__Required work__
Lines with "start" in the records below: say how many there are, and add nothing.

BEGIN

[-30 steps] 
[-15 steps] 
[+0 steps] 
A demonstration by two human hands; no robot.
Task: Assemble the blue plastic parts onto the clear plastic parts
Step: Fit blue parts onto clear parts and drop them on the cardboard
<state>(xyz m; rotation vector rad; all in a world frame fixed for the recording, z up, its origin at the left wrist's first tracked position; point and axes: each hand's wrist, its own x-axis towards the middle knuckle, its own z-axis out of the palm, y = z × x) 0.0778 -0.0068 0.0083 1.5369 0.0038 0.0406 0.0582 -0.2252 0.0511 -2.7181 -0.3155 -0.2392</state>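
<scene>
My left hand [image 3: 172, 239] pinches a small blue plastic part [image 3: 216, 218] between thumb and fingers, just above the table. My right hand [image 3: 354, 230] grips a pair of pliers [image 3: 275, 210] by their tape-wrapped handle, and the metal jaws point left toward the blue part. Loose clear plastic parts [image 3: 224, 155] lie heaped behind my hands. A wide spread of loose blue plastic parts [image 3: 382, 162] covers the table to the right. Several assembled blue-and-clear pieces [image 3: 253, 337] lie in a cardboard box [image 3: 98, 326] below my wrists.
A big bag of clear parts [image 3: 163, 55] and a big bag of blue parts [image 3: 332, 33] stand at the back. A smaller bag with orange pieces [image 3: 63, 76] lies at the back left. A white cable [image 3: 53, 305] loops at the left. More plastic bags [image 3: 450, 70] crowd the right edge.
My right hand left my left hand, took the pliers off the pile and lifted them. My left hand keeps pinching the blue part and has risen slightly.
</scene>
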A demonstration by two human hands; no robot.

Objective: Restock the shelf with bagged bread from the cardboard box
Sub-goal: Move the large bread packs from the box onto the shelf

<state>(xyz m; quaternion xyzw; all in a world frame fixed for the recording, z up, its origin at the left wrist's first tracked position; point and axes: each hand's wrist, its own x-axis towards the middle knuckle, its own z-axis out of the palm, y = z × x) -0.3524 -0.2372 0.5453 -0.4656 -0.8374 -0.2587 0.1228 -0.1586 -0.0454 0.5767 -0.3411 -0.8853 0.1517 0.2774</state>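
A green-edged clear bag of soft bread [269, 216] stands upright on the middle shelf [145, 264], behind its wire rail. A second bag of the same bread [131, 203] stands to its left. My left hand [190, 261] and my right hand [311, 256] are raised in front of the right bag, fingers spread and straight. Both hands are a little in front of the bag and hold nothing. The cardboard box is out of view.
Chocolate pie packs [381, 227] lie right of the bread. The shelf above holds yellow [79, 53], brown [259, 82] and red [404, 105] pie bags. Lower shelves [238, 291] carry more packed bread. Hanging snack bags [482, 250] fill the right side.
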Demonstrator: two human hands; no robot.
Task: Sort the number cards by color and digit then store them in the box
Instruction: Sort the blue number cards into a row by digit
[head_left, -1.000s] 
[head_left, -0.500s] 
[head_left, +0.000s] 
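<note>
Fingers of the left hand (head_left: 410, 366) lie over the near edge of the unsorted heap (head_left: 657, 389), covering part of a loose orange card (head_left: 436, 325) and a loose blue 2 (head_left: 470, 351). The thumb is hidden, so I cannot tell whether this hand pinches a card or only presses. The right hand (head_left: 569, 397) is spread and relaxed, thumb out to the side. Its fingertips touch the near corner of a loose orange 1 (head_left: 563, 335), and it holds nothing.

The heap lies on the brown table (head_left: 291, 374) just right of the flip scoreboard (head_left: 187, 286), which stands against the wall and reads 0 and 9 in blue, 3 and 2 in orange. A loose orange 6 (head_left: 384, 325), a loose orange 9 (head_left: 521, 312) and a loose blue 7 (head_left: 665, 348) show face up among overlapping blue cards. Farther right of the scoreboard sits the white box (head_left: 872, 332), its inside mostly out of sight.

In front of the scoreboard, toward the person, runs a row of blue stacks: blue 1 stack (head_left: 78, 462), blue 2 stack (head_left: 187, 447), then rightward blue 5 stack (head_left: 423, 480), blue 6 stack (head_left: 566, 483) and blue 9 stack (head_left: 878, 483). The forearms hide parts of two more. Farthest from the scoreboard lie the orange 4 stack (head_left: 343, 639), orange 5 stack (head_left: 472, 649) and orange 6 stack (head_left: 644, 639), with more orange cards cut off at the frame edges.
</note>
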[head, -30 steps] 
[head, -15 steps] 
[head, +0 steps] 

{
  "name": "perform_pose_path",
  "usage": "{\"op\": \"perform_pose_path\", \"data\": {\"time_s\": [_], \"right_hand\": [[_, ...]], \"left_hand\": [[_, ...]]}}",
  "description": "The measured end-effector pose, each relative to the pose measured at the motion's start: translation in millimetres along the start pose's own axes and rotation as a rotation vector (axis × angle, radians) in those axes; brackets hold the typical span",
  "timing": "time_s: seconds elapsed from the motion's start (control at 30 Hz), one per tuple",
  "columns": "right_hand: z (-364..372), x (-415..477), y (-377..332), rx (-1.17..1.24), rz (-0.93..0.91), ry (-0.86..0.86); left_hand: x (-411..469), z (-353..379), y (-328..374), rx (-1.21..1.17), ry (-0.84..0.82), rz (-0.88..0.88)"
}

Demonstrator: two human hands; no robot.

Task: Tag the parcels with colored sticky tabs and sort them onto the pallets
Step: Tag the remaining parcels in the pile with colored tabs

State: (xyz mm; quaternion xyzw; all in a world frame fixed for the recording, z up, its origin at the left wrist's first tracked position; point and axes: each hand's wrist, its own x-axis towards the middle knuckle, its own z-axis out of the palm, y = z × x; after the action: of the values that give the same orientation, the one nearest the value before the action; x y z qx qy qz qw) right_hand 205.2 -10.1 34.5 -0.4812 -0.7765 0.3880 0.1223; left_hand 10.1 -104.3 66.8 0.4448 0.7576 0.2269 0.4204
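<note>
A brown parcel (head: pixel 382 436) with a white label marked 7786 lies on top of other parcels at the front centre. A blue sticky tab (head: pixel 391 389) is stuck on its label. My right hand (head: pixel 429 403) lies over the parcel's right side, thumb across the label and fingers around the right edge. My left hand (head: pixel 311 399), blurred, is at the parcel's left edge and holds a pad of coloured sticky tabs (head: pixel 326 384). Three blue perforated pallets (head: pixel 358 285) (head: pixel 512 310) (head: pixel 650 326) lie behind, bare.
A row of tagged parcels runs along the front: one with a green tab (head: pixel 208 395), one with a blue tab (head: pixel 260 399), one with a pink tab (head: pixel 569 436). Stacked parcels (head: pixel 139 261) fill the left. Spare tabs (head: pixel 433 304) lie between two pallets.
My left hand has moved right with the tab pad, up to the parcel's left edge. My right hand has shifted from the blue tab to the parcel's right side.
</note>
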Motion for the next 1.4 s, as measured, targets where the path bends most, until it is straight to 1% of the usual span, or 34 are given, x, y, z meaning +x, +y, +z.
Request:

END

__Task output__
2